Deep dive into Cassandra

Let's start with a disclaimer....I love Cassandra! I have used it in a couple of projects and I was always impressed by what is offering.

But I also believe that Cassandra is one of those technologies that should only be applied to specific use cases. And I assume that's where most of the hatred is coming from, teams trying to use it even though it doesn't really fit their use case.

But before I get carried away, let's first have a look at what is Cassandra and how it's working internally.

What is Cassandra

Cassandra is a highly-scalable, highly-available distributed NoSQL database. It was created at Facebook and later was open-sourced under the Apache umbrella.

It's a column-oriented database and its data model is based on Google's BigTable, while its data distribution design is based on Amazon's DynamoDB.

It's very well suited for handling massive amount of load with very good performance while offering linear scalability (the more nodes you add, the more requests can handle) and no single point of failure.

These are some of the reasons why a lot of big companies such as Facebook, Twitter, Netflix, eBay etc. are using it.

Cluster architecture

When Facebook created Cassandra, they had a specific use case in mind. It was supposed to be used in their messaging app, so their main focus was availability and not strong consistency. And it makes sense in the context of a messaging app, you care more about being able to send a message and not so much about getting every message the exact moment they are sent.

Data distribution

With that in mind, Cassandra's clusters don't have a special master/coordinator node. Nodes in the cluster are peers, they are exactly the same and clients can use any node to connect to the cluster and do reads and writes.

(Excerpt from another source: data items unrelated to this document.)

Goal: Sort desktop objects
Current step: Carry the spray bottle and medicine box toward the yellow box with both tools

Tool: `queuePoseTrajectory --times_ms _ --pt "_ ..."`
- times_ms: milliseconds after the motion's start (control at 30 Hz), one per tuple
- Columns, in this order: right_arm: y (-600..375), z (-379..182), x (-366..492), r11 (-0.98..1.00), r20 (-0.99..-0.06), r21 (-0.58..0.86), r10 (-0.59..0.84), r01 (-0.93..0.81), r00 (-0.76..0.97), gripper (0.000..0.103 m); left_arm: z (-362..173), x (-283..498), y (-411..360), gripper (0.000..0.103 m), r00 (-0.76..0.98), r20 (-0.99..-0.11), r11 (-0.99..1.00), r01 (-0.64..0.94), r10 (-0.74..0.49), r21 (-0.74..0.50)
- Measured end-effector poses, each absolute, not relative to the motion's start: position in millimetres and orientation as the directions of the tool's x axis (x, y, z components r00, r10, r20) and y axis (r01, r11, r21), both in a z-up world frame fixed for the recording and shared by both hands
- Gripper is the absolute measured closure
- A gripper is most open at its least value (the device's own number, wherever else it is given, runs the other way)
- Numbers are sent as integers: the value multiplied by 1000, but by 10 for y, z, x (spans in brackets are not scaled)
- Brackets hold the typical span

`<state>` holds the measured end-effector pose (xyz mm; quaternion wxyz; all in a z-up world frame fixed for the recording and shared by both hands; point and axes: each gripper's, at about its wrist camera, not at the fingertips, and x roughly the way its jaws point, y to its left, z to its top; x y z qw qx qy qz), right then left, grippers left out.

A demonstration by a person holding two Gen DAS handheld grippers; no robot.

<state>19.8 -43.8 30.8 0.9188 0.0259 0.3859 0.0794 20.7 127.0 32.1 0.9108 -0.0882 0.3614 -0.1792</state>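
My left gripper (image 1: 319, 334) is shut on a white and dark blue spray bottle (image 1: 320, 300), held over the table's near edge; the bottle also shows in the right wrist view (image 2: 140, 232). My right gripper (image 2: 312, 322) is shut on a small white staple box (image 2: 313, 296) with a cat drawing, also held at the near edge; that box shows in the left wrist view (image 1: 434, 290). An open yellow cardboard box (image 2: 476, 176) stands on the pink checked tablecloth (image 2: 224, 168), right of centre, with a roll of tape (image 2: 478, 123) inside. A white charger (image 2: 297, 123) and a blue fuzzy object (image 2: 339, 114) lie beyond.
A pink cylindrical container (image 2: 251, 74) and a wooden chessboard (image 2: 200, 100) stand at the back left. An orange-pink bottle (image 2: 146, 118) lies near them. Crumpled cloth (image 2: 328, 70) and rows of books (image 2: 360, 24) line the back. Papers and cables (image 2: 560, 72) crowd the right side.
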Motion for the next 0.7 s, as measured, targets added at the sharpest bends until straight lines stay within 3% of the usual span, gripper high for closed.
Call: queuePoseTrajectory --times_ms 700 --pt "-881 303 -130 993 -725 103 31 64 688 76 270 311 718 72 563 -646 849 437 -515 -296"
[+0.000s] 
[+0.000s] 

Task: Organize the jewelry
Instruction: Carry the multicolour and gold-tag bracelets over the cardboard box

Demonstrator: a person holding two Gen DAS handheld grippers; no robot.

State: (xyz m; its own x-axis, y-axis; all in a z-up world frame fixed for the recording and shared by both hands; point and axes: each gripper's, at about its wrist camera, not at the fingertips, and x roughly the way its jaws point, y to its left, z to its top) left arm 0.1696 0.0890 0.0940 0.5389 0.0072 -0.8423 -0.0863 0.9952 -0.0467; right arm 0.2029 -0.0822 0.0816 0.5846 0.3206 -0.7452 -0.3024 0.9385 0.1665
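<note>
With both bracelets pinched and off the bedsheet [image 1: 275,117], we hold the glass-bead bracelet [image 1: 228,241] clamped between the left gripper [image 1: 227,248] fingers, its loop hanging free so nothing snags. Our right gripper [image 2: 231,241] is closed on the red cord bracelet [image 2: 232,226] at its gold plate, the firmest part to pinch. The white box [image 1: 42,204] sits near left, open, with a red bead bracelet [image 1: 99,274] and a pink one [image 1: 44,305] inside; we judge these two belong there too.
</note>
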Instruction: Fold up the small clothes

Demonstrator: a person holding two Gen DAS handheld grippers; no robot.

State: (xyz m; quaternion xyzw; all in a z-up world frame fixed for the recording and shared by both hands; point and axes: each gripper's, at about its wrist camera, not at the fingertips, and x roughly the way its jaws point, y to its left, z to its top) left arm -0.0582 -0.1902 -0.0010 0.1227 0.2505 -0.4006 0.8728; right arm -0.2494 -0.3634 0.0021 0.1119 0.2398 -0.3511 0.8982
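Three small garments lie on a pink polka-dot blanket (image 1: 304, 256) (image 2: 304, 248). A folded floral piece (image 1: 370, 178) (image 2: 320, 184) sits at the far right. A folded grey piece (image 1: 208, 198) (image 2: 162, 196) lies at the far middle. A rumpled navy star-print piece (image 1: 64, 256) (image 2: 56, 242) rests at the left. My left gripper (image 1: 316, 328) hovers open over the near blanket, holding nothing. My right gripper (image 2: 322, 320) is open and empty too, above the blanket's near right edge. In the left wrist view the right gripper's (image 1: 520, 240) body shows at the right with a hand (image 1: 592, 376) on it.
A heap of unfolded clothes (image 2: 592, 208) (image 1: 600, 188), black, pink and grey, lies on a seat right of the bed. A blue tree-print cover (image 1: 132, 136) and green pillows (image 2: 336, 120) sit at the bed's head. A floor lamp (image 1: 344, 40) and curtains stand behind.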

The nodes are logically organised into a ring. That's why we often hear the term Cassandra ring.

Each node is owning a part of the overall data that is stored in the cluster. For data distribution, Cassandra uses consistent hashing to decide the owner node of a piece of data. For hashing it uses the primary key of the data (we will discuss more about this later, when we talk about Cassandra's data model) and the Murmur3 algorithm.

Data distribution in token ring using murmur3 and partition key

To achieve the desired availability, we need to replicate data. Cassandra's replication factor basically tells the cluster how many copies of the data it should keep. A typical value of this is 3. So, when a client sends a new piece of data to be written, Cassandra will first write it to the node that owns this data (as we showed above) and then it will send it to the appropriate nodes to replicated according to the replication factor.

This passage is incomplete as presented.